__Your assignment__: What appears from the first line of the data below through the line containing "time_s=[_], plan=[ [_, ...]", both included, should be copied exactly, and nothing else.

Extracted entries below:

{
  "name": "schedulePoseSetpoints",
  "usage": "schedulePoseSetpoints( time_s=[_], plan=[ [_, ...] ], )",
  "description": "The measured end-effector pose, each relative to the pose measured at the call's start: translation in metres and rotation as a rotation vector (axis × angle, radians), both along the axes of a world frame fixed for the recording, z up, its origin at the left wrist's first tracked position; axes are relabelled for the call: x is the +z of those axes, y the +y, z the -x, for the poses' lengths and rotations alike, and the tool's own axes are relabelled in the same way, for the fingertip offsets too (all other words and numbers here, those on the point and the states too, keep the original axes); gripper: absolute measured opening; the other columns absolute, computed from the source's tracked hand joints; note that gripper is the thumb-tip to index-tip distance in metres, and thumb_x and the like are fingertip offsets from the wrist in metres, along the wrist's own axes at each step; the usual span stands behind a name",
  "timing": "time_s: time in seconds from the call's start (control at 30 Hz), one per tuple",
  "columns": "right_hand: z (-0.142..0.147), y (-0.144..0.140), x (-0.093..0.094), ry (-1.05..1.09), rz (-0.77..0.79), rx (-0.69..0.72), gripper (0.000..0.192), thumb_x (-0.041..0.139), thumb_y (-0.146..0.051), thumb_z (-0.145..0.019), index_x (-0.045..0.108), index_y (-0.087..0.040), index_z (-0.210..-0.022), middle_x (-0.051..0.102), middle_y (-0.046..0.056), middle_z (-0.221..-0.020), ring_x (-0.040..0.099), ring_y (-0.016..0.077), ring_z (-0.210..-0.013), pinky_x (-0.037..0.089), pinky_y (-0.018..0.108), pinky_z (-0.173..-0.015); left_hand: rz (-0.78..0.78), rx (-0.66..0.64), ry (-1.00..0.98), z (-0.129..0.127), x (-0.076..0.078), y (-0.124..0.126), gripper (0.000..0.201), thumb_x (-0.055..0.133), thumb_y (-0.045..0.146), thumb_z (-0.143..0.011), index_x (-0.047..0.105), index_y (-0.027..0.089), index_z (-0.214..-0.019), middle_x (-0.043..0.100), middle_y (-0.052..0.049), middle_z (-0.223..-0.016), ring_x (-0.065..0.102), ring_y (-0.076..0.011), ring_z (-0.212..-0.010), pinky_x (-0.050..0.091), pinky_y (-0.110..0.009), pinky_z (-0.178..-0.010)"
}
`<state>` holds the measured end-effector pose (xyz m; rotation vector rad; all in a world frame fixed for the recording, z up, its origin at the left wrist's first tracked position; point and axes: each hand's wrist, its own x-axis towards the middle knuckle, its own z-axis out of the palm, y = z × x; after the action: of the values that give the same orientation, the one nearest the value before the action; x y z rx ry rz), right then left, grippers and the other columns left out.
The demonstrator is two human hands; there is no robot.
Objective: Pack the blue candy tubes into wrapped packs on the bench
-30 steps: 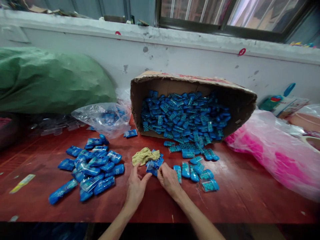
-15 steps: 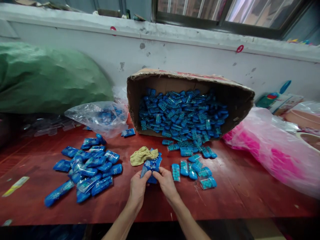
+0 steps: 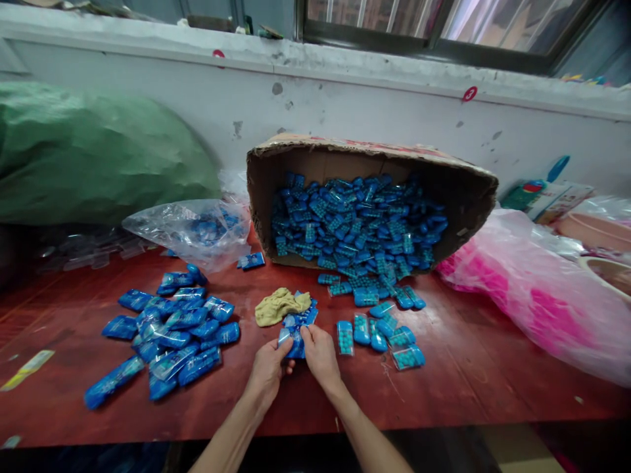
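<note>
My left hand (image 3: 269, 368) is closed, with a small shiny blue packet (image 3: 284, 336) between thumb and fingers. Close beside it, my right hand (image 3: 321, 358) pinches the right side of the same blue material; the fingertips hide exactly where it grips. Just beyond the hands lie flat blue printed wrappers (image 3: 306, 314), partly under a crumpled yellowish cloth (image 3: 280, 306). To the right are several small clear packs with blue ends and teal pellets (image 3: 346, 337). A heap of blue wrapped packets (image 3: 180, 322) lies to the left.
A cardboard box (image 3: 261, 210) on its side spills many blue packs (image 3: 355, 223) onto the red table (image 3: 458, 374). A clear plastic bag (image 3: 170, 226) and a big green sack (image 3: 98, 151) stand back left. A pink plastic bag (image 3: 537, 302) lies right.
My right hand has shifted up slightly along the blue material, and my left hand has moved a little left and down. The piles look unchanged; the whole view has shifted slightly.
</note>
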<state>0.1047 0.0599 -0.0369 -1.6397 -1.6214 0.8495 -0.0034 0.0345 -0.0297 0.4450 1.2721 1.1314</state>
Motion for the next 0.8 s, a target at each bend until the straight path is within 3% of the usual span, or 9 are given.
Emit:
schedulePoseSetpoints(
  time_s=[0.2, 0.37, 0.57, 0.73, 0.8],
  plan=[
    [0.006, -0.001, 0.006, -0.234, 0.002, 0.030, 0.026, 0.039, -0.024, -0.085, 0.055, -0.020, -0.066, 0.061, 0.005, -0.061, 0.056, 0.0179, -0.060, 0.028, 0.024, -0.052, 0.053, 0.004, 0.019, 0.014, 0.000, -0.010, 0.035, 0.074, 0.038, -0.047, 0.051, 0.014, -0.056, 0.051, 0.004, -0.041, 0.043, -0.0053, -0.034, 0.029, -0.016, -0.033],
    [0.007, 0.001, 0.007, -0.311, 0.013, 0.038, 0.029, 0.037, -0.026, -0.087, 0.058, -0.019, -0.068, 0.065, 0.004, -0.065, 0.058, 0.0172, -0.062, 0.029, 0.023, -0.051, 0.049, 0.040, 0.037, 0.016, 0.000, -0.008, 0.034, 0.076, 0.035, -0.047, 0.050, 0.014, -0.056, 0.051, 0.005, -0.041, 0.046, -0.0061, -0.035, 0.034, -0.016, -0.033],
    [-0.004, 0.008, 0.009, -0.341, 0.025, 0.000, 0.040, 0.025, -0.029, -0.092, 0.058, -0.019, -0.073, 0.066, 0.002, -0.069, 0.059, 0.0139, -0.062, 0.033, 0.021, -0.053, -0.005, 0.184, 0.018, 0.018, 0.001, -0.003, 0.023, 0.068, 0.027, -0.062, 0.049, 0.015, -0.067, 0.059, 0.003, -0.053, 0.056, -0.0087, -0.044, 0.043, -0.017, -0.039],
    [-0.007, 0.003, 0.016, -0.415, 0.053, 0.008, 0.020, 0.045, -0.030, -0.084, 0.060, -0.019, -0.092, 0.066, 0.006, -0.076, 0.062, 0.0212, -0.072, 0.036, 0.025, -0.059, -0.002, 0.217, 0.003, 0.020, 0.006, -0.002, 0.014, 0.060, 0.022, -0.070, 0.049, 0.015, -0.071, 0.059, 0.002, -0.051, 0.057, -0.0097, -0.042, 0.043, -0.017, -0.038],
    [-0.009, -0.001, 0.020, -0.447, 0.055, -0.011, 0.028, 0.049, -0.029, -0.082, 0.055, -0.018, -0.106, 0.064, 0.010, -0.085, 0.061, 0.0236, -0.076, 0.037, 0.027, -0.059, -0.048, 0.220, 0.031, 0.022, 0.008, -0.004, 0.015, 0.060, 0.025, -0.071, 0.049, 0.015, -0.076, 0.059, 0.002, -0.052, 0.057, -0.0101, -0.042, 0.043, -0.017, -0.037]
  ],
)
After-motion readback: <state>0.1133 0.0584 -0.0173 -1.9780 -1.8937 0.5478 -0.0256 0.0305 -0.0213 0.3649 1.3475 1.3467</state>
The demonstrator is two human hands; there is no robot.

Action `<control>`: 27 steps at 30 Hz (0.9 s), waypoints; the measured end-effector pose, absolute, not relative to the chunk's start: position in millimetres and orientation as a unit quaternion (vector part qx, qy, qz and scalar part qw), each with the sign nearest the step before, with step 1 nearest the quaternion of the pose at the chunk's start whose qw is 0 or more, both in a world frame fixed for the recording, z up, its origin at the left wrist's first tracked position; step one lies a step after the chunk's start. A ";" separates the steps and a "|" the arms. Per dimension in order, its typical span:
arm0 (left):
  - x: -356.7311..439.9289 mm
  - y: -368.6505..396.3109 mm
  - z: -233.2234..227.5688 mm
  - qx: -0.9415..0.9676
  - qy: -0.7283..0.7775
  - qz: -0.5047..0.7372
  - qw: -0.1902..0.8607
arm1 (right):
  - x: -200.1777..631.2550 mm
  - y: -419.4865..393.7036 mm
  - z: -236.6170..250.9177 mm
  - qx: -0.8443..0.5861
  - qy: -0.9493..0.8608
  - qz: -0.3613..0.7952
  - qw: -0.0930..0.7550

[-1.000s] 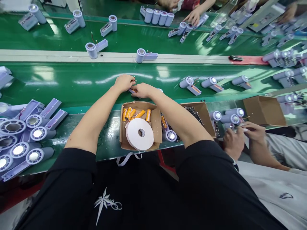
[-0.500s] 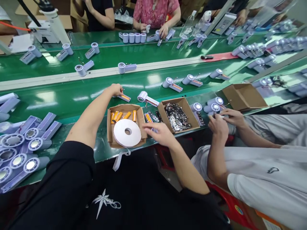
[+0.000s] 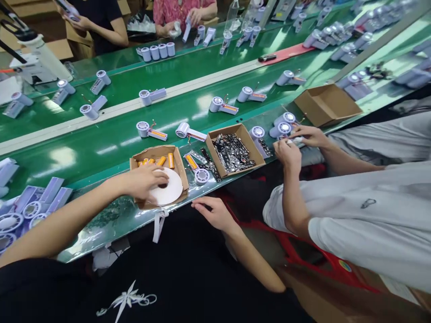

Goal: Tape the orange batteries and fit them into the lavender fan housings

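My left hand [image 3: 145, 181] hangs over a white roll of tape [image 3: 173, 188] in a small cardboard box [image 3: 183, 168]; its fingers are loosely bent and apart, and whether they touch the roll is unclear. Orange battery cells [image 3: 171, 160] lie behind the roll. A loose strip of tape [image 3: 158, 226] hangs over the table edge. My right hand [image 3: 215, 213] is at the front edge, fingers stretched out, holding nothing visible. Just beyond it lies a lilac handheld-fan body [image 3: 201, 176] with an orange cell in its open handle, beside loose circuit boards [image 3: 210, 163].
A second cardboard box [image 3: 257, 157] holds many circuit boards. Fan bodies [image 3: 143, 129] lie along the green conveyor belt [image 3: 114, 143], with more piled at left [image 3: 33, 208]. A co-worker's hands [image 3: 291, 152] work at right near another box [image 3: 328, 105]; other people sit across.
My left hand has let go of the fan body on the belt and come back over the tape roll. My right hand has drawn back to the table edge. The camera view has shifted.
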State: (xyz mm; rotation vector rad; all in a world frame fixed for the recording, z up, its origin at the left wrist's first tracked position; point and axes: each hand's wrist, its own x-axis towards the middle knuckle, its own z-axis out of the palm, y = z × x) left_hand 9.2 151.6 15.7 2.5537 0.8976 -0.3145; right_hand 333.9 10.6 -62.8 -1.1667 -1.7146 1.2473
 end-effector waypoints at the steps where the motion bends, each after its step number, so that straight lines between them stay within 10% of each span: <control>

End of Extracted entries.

__Written reply__:
{
  "name": "schedulePoseSetpoints",
  "usage": "schedulePoseSetpoints( time_s=[_], plan=[ [_, ...] ], )",

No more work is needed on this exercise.